The distinction here is that the ability to manipulate symbols — to make use of these representations of things — is indeed necessary for communication in the relevant symbolic language. It is not, however, sufficient, given that soundness, which is inherently exogenous to the symbolic system, is a second critical component of truly meaningful communication.5 6 Intuitive operation requires one to make the link between framework and context.
As above, you may “know” the “definition” of a bridge, but without the context of something to be bridged you will not grok the bridge.
This is one of the traps that I myself have fallen into, and one that snares many others: it is very easy to mistake knowing for understanding. More often than not, we’re ignorant of what we don’t know. If we don’t know to look for context beyond the symbols, if we take every representation to be an object rather than a description, we feel not as if we have not grokked the thing, but that we have and it just wasn’t very meaningful to begin with.
Consequently, in this delusional state, we do not press further, for what’s the point of exploring when you’re convinced you’ve seen everything there is to see and it was really all just sorta meh? Don’t waste your time! Don’t peer into the shadows! Don’t question the shape of the space around you!
I cannot in good faith fault people for this particular behavioral pattern, as it can sometimes prove to be beneficial. It’s mostly just good brainstats. But. But.
Presuming we have the self-control and good taste to terminate a potential rabbithole when we do genuinely recognize that digging deeper will not contribute to a more optimal or more interesting version of the future, I’d argue that it is always worth digging at least a bit. Just a smidge. Just, like, with a trowel or something. Presume that you have not grokked when something seems just sorta meh, and make your decisions from there.
In conclusion, curiosity kills delusion, instills confusion, and leads to subgraph fusion ;)
TL;DR for real: Objects and representations are not the same thing; the difference between grokking and knowing is the difference between operating intuitively and operating syntactically; it can be easy to mistake knowing for grokking, so be vigilant and stay curious.
Since this is one of those “anchor posts” I talked about way back when, let me know if there’s anything I should expand upon, anything unclear.

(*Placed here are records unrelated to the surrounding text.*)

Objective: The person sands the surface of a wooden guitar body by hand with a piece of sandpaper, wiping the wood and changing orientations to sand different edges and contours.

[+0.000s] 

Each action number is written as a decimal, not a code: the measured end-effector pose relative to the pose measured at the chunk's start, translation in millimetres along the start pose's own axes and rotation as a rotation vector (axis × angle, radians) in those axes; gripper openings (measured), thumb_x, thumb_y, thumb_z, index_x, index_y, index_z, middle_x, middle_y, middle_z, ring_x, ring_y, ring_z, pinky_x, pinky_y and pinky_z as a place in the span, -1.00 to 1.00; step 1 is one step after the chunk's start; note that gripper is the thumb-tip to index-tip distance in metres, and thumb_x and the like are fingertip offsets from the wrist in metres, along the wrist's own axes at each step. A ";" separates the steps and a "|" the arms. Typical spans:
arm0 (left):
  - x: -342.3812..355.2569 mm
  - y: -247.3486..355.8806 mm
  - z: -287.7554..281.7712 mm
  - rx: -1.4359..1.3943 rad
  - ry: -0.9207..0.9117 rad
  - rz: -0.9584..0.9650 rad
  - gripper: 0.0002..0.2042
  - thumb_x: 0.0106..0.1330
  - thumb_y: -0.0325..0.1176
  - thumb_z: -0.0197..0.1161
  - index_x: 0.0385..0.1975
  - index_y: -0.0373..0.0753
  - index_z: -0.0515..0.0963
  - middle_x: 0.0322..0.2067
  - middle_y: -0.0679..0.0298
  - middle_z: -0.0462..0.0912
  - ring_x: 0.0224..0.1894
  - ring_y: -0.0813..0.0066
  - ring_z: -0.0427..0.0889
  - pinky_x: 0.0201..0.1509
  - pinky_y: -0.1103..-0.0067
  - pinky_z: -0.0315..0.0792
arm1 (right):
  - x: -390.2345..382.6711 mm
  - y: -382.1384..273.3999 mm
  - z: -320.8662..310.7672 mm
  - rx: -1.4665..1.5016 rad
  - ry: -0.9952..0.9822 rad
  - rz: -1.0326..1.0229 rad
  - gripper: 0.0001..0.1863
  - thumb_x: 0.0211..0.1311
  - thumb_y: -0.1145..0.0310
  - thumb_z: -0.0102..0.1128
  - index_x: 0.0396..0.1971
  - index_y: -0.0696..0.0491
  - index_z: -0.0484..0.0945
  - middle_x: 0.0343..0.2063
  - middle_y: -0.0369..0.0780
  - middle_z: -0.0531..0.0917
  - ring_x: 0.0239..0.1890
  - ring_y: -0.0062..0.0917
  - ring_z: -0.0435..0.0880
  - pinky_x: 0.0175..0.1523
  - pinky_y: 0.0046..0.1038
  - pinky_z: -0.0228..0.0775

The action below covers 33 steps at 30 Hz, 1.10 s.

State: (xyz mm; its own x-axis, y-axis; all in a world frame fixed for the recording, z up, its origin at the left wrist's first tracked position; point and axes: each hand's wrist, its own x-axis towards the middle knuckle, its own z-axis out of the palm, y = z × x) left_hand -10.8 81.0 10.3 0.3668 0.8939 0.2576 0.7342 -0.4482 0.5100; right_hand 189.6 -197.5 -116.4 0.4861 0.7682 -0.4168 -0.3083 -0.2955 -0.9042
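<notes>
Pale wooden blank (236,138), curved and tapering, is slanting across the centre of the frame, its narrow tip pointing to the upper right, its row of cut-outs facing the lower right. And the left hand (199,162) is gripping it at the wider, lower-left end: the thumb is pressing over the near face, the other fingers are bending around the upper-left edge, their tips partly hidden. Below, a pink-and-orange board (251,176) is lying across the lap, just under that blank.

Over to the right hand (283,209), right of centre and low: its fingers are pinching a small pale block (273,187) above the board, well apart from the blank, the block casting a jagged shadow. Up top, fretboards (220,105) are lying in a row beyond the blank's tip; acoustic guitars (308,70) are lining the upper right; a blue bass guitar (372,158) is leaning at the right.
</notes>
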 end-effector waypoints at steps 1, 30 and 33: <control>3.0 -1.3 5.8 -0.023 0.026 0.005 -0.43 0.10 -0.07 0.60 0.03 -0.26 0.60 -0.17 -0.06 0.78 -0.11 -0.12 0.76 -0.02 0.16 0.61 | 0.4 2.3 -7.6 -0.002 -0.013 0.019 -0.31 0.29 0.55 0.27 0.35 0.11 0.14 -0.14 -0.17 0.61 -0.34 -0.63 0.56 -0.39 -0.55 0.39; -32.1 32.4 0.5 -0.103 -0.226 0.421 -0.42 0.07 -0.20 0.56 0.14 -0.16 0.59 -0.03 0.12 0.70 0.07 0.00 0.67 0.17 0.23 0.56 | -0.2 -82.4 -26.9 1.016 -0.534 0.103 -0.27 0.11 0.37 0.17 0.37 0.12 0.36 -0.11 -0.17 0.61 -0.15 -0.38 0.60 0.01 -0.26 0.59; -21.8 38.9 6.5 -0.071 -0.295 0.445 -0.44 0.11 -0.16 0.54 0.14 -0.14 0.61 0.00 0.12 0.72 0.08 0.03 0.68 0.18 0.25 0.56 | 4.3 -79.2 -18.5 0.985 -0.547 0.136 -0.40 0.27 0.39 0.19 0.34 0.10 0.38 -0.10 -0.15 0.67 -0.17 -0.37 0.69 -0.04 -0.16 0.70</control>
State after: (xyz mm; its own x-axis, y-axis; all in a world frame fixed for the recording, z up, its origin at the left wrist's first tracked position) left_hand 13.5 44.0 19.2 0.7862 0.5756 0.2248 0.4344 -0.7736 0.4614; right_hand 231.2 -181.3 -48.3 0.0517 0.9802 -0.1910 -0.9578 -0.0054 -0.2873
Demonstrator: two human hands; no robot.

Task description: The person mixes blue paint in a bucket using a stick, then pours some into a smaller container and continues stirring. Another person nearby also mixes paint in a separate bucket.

I’ll be linking back to this whenever I start rambling about nodes and such, so I’d like it to be as complete as possible.
Coming Soon: case studies in failure to grok; the cursed UnGrok; situational grokkage, etc. etc.
The term was, perhaps intentionally, not defined in the book until it had been used several times.
Gifted Kid Syndrome™ is some potent stuff. More to come on fixed vs growth mindsets and why “telling the kid they’re smart and talented” is not the (biggest) problem.
An interesting notion here is that the set of descriptors of an object is potentially infinite, constrained only by our imaginations. Even when considering a “simple” object, such as a (mathematical) sphere, we can extend its set of descriptors (S) beyond the obvious by examining its relations to other constructs. Of all members of the power set of S, only one element can be said to “fully” describe the sphere, namely S itself, assuming the absence of an element from a set implies that it does not apply to the object in question.
A sentence can be thoroughly grammatical regardless of whether or not it “means” anything. One could argue that any grammatical sentence is “meaningful” but this requires a constructive rather than descriptive view of the relationship between language and meaning.